I am so grateful for the years that God gave me and my family there. Even now, the great longing of my ten-year old is for the friends and adult mentors he knew there. The impact, not just the memory, of Hope Church will live on in our lives and, we hope, in the lives of many others.

God in his mercy did not allow the impact of these corresponding events go without notice. On Saturday, as members of Covenant Church invested time in my son, playing basketball with him and forming new mentor relationships with him, we were blessed by a surprise visit from Andrea, a former member of Hope, now married and living in St. Louis, who through her years in Bradenton had been like a daughter to us. Both our worlds overlapped.

Then, on Sunday, we enjoyed a long and happy lunch with a few or our new friends from Covenant Church. Later that afternoon we headed off to help a friend from Bradenton, Doug, a med student moving to Orlando to finish his rotations, unload his U-Haul. We were joined in that by Tom and Sam and Pete and Sarah, all young people with Bradenton connections, some deep. Again, our worlds overlapped.

God was masterfully weaving the two parts of my life, the joy and the sorrow, the Bradenton and the Oviedo, together in a way designed to remind me that he is God and the he is good.

Each morning in Bradenton, while it was still dark, I would walk out of my east-facing front door to retrieve the newspaper. When the season was right and the sky was clear, I would look up and see bright and distinct the constellation Orion. That sight came to symbolize for me my life there, a life that has now past.

When I left, I saw it one last time from that place, and bid it farewell. It was hard, harder than I imagined.

I no longer see Orion on those clear and bright mornings. But what I cannot forget is that the God who put Orion in the sky is the God who put me in Bradenton for a time and and who has now put me in Oviedo. To grieve the past that is lost is normal and human. But I celebrate the God who is not lost, who is not past, who is ever present and loving and good, whose shepherdly instincts lead me, undeservedly, beside still waters and into green pastures, and has, beyond hope and imagination, placed me with another flock, who continue to bless me in ways that I will never completely understand.

My heart goes out to the now scattered flock that was Hope Presbyterian Church. I am comforted that we serve a God whose purposes never fail. Far more meaningful than greeting a constellation in the sky is this:

I greet thee, who my sure Redeemer art,
my only trust and Savior of my heart,
who pain didst undergo for my poor sake;
I pray thee from our hearts all cares to take.

4 thoughts on “Farewell, Orion

  1. Rejoicing and crying with you. What a picture this is of God’s providential moving of men and events.
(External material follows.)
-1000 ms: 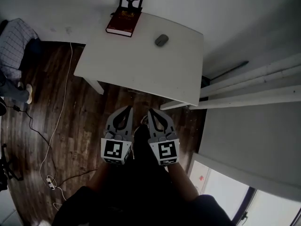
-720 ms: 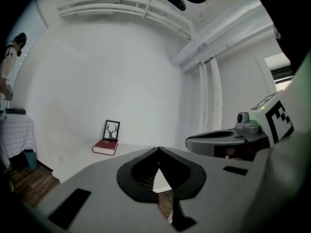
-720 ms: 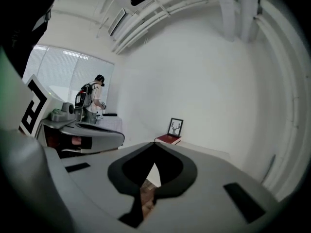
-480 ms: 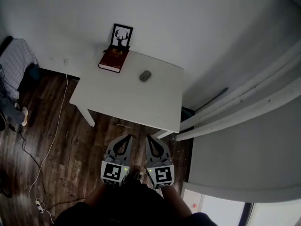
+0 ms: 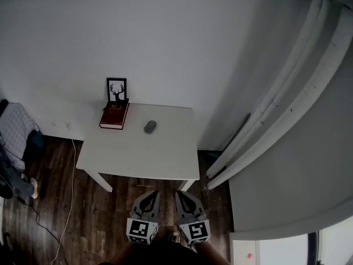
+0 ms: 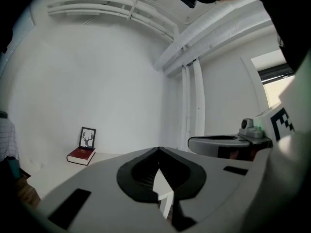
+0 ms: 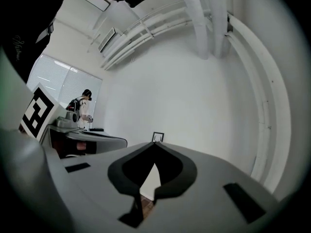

And i know what a blessing you are to both places, to all the people who have been blessed to sit under your preaching. (And some of us sit there occasionally virtually, and are blessed!)

    Wishing we could have a cup of tea together, and good talk.

  2. Jenny

    I am crying as I read this post. Responses swirl in my head, but none come out coherently. So much of who I am today was formed and molded by God’s gracious utilization of the people of Hope Pres. My very faith is a product of the love and interest of the body of Christ in that small church in Bradenton. How do you simply say “thank you” for lives invested in the very core of yours?

    I certainly get overlapping worlds as well – how do I even try to explain that my childhood pastor is now my husband’s good friend, who allowed my husband to be his intern in Bradenton, but now pastor’s our seminary church in Oviedo. – see confusing isn’t it?

    1. Tears are appropriate, Jenny.

      Of course, you know that Cowpers original lyrics read, “God moves in a weird way…” but that his buddy Newton rejected that on poetic grounds.

      He tried “confusing” too, but settled on “mysterious”.